Dukezong, a popular tourist destination in southwest China, has been destroyed by a fire that blazed for over 10 hours.

The incident occurred on Sunday morning, and hundreds of homes were burned to the ground, which lead to 2,600 people being evacuated from the region.

Dukezong is located in Shangri-La, in the Yunnan Province, and the fire continued to rage for such a length of time because fire engines were unable to access the area's narrow streets.

This meant that residents were forced to try and tackle the fire themselves, and they lined the streets with their own buckets of water which they then threw over the blaze.

It's believed to have started in a guesthouse, but it then spread through the area quickly, and local media reports have now confirmed that Dukezong has been completely ravaged by the tragedy.

Early estimations have predicted that over $15 million of damage has been caused, and over 240 houses and shops have now been reduced to rubble.
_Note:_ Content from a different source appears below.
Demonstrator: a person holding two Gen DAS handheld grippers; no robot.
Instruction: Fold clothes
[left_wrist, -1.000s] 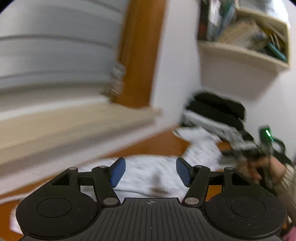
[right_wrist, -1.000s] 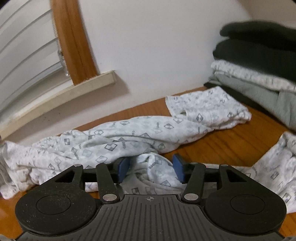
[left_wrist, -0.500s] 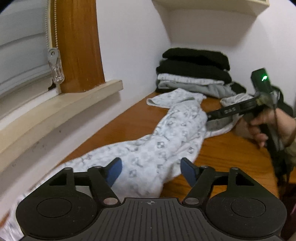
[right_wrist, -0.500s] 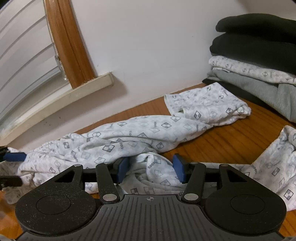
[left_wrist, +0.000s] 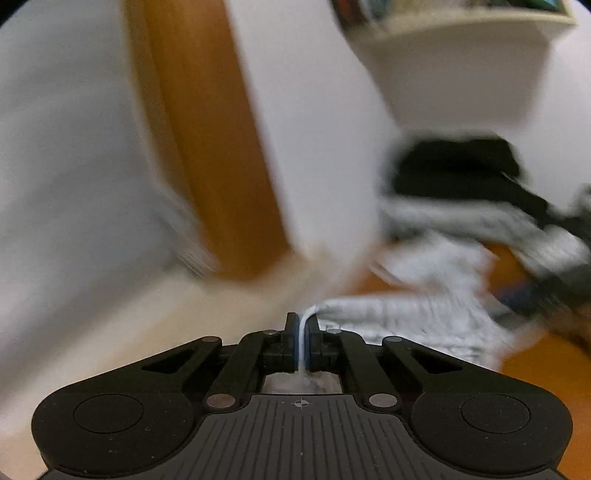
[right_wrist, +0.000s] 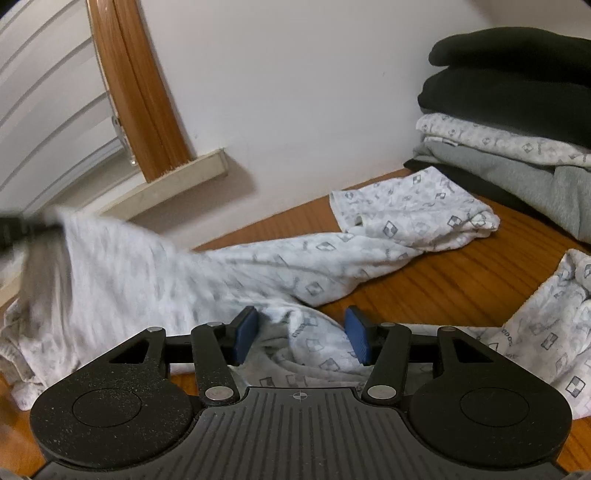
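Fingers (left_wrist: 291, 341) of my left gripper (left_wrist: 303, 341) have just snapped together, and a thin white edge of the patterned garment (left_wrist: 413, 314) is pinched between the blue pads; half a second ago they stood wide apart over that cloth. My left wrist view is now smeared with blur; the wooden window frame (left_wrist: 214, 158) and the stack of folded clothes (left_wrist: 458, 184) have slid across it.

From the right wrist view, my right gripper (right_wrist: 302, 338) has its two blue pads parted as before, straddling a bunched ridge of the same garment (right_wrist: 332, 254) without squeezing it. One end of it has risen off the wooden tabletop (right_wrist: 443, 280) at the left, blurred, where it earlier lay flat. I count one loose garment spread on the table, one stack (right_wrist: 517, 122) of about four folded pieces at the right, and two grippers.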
Close to 3,000 residents from Dukezong are believed to have been affected too.

Witnesses have admitted that they were woken up the sound of a loud explosion, and when they went to examine what caused such a ruckus they found that the town, which was predominantly made up of wooden abodes, was in flames.

One inhabitant of Dukezong, He Yu, stated, "The fire was huge, the wind was blowing hard, and the air was dry. I was scared because my home is a little distance away from the ancient town. It kept burning, and the firefighters were there, but there was little they could do because they could not get the fire engines onto the old town's narrow streets."

The fire is believed to have started at 1:30am, and it continued to persist for over 10 hours. It was finally brought under control at around 11am this morning thanks to the effort and toil of around 2,000 firefighters, soldiers, police officers, local officials and volunteers.

Shangri-La's old town region, Dukezong, is over 1,300 years old, and is the home of the largest and best preserved Tibetan sanctuary in China.

It recently underwent an extensive renovation in order to boost tourism, which saw a hoard of guesthouses and shops built to entice visitors.

The area, which was previously called Gyaitang Zong, changed its name to Shangri-La in 2001. This was a reference to James Hilton's 1933 novel, Lost Horizon, which was set in a fictional utopian lamasery high up in the Tibetan mountains.